By Natalie Thomas
BEIJING (Reuters) - Asia's factory sectors grew at their fastest pace in months in October led by China, providing some signs of a pick up in global demand as export orders expand.
China's official purchasing managers' index (PMI) rose to an 18-month high and South Korea's HSBC index pointed to expansion for the first time in five months. Taiwan's PMI reached its highest level since March 2012, Indonesia's index hit a four-month high and Japan's PMI rose to its strongest level in well over three years.
The major Asian economies of China, Japan, South Korea and India reported new export orders expanding simultaneously for the first time since May, which economists attributed partly to brighter prospects in Europe.
"Overall, the data is positive for global demand," said Radhika Rao, an economist with DBS in Singapore. "There are reasons to be optimistic, but cautiously optimistic," she said.
The surveys provide a more upbeat view of world demand following a month in which a political standoff in Washington over the U.S. debt ceiling and the sixth straight cut in IMF global economic forecasts had raised fresh concerns about the health of the global economy.
India was the exception among a group of generally upbeat PMI reports in Asia. Although new exports orders picked up sharply, the HSBC PMI for India showed manufacturing activity shrank for a third straight month, a further sign of a slowdown in Asia's third-biggest economy.
HSBC's chief economist for India, Leif Eskesen, said inflation suggested the central bank, the Reserve Bank of India (RBI), would not have room to provide any support for growth.
"Input price inflation accelerated further despite the weak growth backdrop, as the effects of the depreciated exchange rate continue to pass through. This suggests that the RBI has to continue its staring contest with inflation," Eskesen said.
China's official PMI rose to 51.4 in October from 51.1 in September, topping expectations for a reading of 51.2.
A similar report from HSBC/Markit increased to 50.9, a seven-month high. It showed a tick up in the pace of new domestic and export orders, as well as the first increase in employment in seven months.
China's reassuring PMI reading limited losses in Asian stocks, which were under pressure after strong U.S. data added to uncertainty over when the U.S. Federal Reserve might begin to ease back on its stimulus.

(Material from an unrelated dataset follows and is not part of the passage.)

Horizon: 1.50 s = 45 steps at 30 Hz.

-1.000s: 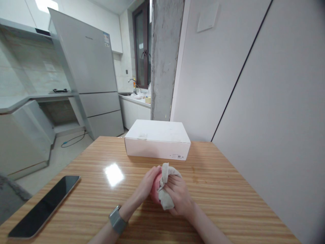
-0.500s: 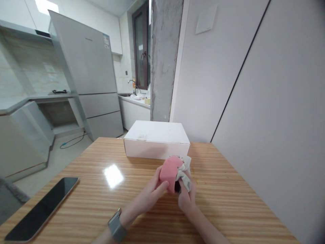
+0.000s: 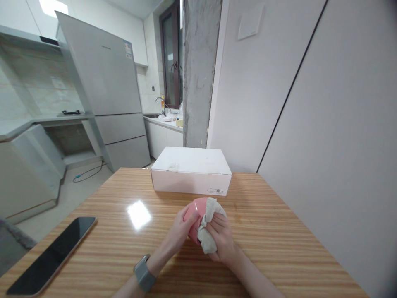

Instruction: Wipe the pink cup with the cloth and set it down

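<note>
A smooth pink object [image 3: 198, 205] with a rounded outline is held just above the table; its exact kind is not clear. My left hand [image 3: 180, 225] grips its left side, thumb laid across the near face. A crumpled pale grey cloth [image 3: 208, 240] covers the object's right side. My right hand [image 3: 221, 236] presses that cloth against the pink surface, fingers bent over it. Cloth and fingers hide much of the object's right part.
Behind the hands a white box [image 3: 189, 182] lies on the striped wooden table [image 3: 273, 248]. A black phone [image 3: 52, 254] rests at the table's left. Further back are a fridge [image 3: 114, 78], a concrete pillar [image 3: 200, 74] and a sink counter.
The pink object has moved slightly left and down, and turned; its dark opening is now hidden. My right hand has brought the cloth from its right edge across its face.
</note>
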Tool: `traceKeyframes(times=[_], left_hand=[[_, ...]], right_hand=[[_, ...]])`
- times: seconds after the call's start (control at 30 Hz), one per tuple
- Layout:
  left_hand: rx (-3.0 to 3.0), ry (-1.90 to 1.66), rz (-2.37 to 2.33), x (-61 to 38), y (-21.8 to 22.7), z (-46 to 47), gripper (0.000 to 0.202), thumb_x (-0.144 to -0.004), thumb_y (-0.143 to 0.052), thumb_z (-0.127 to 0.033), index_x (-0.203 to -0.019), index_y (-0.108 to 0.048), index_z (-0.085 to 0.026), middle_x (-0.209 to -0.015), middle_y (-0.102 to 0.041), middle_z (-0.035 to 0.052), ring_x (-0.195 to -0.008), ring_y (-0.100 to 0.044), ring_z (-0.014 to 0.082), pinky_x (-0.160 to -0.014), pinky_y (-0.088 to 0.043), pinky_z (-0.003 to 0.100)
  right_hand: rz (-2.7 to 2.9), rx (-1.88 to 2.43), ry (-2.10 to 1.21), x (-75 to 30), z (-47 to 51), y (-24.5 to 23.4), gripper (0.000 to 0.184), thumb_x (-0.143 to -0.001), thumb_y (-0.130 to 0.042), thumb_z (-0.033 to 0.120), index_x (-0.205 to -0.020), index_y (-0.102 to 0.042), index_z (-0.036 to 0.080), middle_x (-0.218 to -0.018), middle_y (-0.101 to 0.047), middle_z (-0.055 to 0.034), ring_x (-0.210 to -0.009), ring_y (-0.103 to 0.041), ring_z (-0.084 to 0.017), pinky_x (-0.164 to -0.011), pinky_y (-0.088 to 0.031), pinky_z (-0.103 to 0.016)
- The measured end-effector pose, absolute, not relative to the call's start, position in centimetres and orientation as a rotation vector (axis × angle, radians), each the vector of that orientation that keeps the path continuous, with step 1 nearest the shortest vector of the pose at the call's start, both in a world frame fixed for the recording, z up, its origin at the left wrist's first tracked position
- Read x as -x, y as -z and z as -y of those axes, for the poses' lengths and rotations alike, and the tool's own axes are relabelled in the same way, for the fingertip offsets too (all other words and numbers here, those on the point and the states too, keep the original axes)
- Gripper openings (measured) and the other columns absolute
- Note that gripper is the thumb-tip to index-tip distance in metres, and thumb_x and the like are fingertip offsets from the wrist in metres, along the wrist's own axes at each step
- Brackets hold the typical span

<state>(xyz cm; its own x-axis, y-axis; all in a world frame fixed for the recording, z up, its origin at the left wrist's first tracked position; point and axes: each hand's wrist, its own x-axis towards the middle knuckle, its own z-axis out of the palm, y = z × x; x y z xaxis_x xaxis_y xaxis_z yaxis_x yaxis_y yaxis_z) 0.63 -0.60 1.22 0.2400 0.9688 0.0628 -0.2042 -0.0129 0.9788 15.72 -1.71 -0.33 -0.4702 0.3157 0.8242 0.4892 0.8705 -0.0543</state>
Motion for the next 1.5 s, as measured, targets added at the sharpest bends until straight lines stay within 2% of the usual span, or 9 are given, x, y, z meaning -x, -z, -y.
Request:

The HSBC/Markit PMI for South Korea showed factory activity expanded for the first time in five months in October and a separate report said the value of exports in the month handily beat expectations to hit a record high of $50.5 billion.
Factory activity in major exporter Taiwan, key to many global tech supply chains, was running at its fastest pace since March 2012.
Japan reported on Thursday that its factory activity grew at the fastest pace in more than three years as the Markit/JMMA PMI rose to a seasonally adjusted 54.2, adding to hopes that the world's third-largest economy and home to big brand names like Sony and Toyota is pulling out of two decades of stagnation.
India's HSBC PMI compiled by Markit was unchanged at 49.6 in October, indicating the sector was contracting.
The downbeat data did little to shake stock market sentiment though. The main share index <.BSESN> hit a record high fuelled by foreign money flowing into the country.